• **Required action**: After locating "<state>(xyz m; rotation" in the listing below, copy that line and each one after it exactly, ending with the line that has "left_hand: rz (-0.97".

• **Stored data**:
::::
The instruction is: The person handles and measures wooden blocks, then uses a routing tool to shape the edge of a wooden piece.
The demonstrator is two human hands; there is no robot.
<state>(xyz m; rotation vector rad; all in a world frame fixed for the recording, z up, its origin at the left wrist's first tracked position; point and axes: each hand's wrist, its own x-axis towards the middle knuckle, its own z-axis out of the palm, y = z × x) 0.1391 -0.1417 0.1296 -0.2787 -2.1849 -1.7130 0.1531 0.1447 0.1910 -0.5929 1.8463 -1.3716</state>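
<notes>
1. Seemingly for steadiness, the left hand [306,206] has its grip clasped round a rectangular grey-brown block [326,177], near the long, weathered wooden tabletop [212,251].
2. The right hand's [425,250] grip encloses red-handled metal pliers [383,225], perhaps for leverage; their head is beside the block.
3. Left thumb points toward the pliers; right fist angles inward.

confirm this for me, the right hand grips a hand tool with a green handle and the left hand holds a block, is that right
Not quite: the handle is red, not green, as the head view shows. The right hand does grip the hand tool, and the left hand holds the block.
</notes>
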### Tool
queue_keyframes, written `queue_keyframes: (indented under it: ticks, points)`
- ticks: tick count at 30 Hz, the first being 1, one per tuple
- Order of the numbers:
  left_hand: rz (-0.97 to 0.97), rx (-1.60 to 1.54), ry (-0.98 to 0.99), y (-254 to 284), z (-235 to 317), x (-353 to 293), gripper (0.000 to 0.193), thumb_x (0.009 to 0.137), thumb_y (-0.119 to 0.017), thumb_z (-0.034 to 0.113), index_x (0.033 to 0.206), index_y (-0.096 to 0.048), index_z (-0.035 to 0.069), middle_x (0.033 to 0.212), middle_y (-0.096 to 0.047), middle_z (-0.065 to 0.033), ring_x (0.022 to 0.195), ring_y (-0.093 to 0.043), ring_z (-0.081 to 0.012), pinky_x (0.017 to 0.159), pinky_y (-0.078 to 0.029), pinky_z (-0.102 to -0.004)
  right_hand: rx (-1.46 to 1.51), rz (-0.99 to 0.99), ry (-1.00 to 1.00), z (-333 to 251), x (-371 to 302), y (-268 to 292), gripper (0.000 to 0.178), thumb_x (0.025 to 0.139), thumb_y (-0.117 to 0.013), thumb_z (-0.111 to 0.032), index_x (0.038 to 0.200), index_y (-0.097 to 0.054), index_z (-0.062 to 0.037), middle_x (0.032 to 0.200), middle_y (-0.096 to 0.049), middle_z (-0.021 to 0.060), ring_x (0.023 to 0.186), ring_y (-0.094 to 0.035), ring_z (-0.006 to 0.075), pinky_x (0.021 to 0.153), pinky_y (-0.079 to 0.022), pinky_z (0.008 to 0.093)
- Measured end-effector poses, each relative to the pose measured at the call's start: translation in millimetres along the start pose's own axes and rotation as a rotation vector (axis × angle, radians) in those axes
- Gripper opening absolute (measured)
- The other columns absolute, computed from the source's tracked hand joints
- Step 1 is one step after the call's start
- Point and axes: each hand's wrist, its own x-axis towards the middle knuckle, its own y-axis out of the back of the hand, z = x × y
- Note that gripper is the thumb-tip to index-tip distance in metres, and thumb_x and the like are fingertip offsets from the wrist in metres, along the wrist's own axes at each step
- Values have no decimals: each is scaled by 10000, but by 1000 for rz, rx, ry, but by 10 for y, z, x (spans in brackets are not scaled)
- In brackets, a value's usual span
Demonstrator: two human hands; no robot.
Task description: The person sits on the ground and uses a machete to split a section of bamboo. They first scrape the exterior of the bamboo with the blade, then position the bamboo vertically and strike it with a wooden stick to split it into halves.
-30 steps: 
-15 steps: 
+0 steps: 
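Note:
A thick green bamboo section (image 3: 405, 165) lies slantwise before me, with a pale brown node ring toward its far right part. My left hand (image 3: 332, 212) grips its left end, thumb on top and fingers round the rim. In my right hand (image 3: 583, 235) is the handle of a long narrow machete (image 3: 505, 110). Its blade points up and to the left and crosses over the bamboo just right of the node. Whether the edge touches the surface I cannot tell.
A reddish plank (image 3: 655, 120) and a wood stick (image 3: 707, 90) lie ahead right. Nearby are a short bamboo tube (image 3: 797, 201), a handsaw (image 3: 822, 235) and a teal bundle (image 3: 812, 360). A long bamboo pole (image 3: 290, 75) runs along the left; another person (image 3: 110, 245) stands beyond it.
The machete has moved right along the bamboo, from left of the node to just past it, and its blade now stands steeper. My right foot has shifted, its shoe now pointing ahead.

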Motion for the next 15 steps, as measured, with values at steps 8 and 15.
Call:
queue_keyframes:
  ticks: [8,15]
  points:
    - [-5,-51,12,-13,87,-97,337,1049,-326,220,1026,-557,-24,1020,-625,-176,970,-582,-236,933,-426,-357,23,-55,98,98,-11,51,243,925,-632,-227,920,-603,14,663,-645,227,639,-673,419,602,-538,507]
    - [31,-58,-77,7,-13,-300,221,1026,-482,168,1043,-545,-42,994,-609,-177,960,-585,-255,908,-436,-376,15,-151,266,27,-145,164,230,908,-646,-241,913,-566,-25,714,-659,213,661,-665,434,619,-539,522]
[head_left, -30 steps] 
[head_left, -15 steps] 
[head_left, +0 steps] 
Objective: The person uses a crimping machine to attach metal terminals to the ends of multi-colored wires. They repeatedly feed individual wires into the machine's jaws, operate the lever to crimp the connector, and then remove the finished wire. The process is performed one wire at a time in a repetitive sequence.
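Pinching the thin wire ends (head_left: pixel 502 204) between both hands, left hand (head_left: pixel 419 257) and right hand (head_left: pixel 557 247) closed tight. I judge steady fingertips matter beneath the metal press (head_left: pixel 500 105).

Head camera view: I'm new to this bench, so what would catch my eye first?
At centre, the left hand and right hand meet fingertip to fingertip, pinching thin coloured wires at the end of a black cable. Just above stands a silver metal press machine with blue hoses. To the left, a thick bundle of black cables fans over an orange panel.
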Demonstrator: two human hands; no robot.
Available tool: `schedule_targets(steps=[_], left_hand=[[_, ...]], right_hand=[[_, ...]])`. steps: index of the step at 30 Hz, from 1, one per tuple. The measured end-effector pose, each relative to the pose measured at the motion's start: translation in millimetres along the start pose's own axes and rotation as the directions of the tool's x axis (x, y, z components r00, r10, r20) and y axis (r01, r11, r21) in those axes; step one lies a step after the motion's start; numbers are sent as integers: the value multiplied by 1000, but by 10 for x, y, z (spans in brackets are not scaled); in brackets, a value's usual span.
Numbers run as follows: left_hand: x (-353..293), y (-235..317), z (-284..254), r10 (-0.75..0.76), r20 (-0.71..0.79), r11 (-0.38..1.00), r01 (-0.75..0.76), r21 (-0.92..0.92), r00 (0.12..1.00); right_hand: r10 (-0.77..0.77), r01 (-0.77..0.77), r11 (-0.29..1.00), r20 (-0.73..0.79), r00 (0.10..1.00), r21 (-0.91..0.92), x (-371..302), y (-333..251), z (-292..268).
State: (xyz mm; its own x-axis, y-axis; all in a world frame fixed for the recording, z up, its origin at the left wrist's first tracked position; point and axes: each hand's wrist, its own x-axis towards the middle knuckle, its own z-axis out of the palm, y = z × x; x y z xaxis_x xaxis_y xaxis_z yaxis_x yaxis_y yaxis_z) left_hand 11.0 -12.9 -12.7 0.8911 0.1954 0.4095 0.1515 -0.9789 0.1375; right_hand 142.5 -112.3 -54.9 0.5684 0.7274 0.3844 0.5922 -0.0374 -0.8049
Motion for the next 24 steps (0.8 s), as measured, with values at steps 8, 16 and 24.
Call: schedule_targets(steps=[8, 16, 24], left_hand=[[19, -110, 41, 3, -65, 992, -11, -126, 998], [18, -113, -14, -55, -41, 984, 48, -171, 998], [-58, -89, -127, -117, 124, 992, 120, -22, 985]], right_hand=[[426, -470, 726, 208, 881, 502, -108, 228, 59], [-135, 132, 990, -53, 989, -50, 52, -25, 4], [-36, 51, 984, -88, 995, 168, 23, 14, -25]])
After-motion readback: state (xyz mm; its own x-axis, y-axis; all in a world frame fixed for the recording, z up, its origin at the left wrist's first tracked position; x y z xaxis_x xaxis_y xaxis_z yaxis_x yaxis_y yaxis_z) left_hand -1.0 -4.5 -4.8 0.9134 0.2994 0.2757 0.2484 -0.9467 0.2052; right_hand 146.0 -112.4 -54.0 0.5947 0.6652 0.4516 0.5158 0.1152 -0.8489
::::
• **Response to the exercise**:
<state>(xyz m; rotation vector rad; all in a world frame fixed for the recording, z up, its origin at the left wrist's first tracked position; point and axes: each hand's wrist, its own x-axis towards the middle knuckle, its own z-axis out of the palm, y = z × x) 0.1391 -0.1417 0.1296 -0.2787 -2.1849 -1.7130 0.1531 0.1447 0.1910 -0.5929 1.8463 -1.3716</state>
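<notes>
1. Seemingly for steadiness, the left hand [306,206] has its grip clasped round a rectangular grey-brown block [326,177], near the long, weathered wooden tabletop [212,251].
2. The right hand's [425,250] grip encloses red-handled metal pliers [383,225], perhaps for leverage; their head is beside the block.
3. Left thumb points toward the pliers; right fist angles inward.

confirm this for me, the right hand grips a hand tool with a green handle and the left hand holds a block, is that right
Not quite: the handle is red, not green, as the head view shows. The right hand does grip the hand tool, and the left hand holds the block.
</notes>
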### Tool
queue_keyframes, written `queue_keyframes: (indented under it: ticks, points)`
- ticks: tick count at 30 Hz, the first being 1, one per tuple
- Order of the numbers:
  left_hand: rz (-0.97 to 0.97), rx (-1.60 to 1.54), ry (-0.98 to 0.99), y (-254 to 284), z (-235 to 317), x (-353 to 293), gripper (0.000 to 0.193), thumb_x (0.009 to 0.137), thumb_y (-0.119 to 0.017), thumb_z (-0.034 to 0.113), index_x (0.033 to 0.206), index_y (-0.096 to 0.048), index_z (-0.035 to 0.069), middle_x (0.033 to 0.212), middle_y (-0.096 to 0.047), middle_z (-0.065 to 0.033), ring_x (0.022 to 0.195), ring_y (-0.093 to 0.043), ring_z (-0.081 to 0.012), pinky_x (0.017 to 0.159), pinky_y (-0.078 to 0.029), pinky_z (-0.102 to -0.004)

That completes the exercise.